Un dato che spicca, tuttavia, c’è già: se gli italiani coinvolti a vario titolo nei traffici delle società offshore sono 800, gli Stati Uniti, che hanno molti più abitanti e un volume di affari, legale e illegale, assolutamente superiore, figurano nei “leaks” con soli 211 nomi. O, meglio, 211 sono i nomi che i giornalisti hanno identificato come americani in base al loro indirizzo, il che non vuol dire che siano necessariamente di nazionalità americana. Fra questi, in ogni caso, non figura nessun nome di spicco. Come mai? Gli esperti forniscono una spiegazione “non complottista”: gli americani preferirebbero utilizzare i canali che passano per le Isole Caiman (la cui legislazione è stata fatta più o meno apposta per i capitali statunitensi) o per le Bermuda. Sembra infatti che, fra i paradisi fiscali, Panama abbia connotazioni troppo “speculative”, mentre il top sarebbe raggiunto solo dalle strutture di Lussemburgo, Isole Caiman e Svizzera. Panama sarebbe un paradiso fiscale più “alla buona”, che oltre tutto avrebbe firmato un accordo di trasparenza con gli Usa, cosa che non invoglierebbe chi ha bisogno al contrario di molta opacità.

Sarà. Eppure gli Usa sono il quarto Paese per numero di intermediari di Mossack Fonseca, che servono appunto per attirare gli investimenti. Il Panama stesso, per dire, è quinto. È inoltre curioso che big di Russia, Cina, Francia, Inghilterra, Arabia Saudita e praticamente ogni altra potenza del mondo si siano rivolti all’agenzia incriminata, laddove tutti gli americani con un conto da nascondere, siano essi boss, politici, trafficanti, speculatori e chi più ne ha più ne metta, ne sono girati attentamente al largo. Se Panama non è così sicura, perché gli uomini di Putin, Assad, Cameron e Xi Jinping non hanno saputo trovare di meglio? Tutti allocchi tranne gli americani?

 Il quadro dei “Papers”, del resto, potrebbe anche cambiare, dato che il network di giornalismo investigativo che ha svelato la vicenda (International Consortium of Investigative Journalists) avrebbe intenzione di rilasciare nuovi scoop ogni giorno, almeno fino al 17 aprile. Ma anche questo è un dato che fa riflettere: un’organizzazione che raccoglie 190 giornalisti di 65 nazioni e che annovera gran parte delle grandi testate di quasi tutte le nazioni occidentali e non solo non costituisce di per sé una grossa multinazionale dell’informazione in grado di condizionare il giornalismo mondiale? Chi decide tempistiche e filtri delle notizie da diffondere? Chi decide su cosa indagare e su cosa no? La cosa è sospetta di per sé, senza dover necessariamente ipotizzare trame e complotti.

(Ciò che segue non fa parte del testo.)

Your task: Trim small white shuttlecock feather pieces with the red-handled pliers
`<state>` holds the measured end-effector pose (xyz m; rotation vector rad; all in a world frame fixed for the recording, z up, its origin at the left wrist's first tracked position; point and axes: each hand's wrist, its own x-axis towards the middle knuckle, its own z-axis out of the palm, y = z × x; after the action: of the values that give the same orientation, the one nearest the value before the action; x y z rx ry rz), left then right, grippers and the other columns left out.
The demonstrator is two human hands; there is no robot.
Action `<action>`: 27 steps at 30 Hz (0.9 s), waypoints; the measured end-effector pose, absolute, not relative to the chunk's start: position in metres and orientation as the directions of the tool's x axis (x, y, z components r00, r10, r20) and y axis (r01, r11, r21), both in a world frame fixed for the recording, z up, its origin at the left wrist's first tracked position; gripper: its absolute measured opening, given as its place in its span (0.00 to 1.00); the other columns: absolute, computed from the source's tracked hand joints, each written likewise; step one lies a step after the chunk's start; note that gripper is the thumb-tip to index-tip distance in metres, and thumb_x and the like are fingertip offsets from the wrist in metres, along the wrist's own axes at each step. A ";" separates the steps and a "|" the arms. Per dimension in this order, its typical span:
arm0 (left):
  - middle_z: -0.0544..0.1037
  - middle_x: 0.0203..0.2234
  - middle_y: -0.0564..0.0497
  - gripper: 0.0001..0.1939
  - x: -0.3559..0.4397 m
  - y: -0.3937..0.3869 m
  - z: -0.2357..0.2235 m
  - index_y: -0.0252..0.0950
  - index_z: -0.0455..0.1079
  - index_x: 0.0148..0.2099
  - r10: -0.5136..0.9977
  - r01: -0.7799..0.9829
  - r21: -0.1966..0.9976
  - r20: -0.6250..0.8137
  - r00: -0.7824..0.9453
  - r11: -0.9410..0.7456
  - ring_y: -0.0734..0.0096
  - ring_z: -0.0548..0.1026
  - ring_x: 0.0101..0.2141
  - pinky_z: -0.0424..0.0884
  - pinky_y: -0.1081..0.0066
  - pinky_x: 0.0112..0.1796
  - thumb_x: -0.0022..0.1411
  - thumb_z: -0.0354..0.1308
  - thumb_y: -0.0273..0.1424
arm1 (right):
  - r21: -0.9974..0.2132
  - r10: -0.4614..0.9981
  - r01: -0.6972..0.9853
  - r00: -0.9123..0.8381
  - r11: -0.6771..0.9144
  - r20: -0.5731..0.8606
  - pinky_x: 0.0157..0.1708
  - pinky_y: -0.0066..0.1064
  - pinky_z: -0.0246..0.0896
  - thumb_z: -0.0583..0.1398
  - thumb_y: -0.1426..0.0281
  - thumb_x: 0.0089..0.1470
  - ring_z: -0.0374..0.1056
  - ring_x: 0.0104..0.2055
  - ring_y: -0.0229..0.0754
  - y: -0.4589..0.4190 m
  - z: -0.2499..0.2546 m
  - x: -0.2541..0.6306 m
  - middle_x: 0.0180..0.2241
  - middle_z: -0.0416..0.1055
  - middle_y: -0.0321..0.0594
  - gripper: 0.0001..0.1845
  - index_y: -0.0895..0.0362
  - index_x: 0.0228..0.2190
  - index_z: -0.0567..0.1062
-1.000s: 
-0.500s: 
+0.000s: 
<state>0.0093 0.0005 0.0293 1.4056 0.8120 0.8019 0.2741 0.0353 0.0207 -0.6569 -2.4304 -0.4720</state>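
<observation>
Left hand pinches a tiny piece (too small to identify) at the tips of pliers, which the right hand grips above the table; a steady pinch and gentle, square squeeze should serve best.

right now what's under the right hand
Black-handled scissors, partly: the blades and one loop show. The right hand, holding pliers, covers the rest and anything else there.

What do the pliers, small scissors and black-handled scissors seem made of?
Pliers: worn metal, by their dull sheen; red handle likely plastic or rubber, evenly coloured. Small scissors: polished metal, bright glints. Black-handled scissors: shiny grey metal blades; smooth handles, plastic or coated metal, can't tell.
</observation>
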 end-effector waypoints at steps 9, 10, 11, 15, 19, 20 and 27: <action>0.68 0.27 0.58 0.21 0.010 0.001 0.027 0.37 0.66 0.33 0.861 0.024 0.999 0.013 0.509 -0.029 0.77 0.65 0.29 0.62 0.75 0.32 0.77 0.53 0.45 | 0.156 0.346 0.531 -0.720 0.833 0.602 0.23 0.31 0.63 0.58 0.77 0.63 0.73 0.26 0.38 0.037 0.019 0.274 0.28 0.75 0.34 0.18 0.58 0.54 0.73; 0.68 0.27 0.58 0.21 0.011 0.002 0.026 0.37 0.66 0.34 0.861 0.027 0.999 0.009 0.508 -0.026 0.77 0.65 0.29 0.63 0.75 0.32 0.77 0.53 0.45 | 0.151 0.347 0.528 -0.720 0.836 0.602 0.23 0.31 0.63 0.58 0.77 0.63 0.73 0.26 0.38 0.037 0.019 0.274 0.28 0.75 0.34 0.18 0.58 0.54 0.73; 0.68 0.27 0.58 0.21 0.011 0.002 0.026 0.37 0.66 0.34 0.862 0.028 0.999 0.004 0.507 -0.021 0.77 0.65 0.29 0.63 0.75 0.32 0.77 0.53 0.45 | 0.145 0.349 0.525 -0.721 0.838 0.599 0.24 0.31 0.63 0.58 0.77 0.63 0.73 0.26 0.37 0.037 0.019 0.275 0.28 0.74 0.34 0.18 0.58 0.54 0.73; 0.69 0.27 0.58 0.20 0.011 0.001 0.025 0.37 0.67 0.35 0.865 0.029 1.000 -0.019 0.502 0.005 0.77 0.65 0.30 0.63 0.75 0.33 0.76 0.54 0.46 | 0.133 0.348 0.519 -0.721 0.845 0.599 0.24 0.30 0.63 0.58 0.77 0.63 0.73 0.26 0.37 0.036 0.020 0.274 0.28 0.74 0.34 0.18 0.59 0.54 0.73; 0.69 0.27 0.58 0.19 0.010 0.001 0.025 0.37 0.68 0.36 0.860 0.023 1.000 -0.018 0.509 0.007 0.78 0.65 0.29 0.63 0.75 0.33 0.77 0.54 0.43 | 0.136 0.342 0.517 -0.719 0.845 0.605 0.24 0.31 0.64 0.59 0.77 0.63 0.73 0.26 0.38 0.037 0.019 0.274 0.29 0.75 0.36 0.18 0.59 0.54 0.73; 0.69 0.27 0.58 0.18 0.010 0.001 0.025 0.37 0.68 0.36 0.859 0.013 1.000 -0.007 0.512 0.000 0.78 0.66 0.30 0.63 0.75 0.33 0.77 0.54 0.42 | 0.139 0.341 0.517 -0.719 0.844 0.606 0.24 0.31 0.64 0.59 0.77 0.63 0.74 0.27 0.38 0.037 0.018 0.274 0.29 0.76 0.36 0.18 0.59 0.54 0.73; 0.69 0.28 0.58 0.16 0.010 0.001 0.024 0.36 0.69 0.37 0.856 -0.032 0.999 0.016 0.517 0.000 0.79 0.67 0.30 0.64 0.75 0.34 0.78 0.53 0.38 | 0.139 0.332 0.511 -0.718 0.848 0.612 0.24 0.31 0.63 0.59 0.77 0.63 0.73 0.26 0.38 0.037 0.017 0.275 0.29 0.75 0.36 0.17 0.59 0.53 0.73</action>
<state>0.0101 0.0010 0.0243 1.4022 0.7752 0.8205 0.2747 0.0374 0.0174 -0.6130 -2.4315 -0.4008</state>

E comunque, materiale per qualche sospetto anche in questo senso ce n’è. Per esempio la Open Society di George Soros figura candidamente tra i finanziatori dell’Icij. Ma non solo: l’Organized Crime and Corruption Reporting Project (Occrp), partner dell’Icij, ha come partner di nuovo Open Society e poi UsAid, ovvero la United States Agency for International Development, che è di fatto un’agenzia governativa statunitense. Secondo il giornalista William Blum, negli anni 1960 e primi anni 1970 UsAid ha mantenuto “una stretta collaborazione con la Cia, e gli ufficiali dell’agenzia spesso hanno operato all’estero sotto copertura UsAid”. Si può replicare, ovviamente, che se la Cia avesse voluto organizzare un complotto non avrebbe fatto figurare un ente governativo tra i sostenitori dell’Occrp, sul suo sito ufficiale. Può darsi, insomma, che la contro-informazione sia “troppo facile” per essere affidabile. Può darsi. Ma tutto lascia pensare che su questo scandalo dobbiamo ancora capire sin troppe  cose.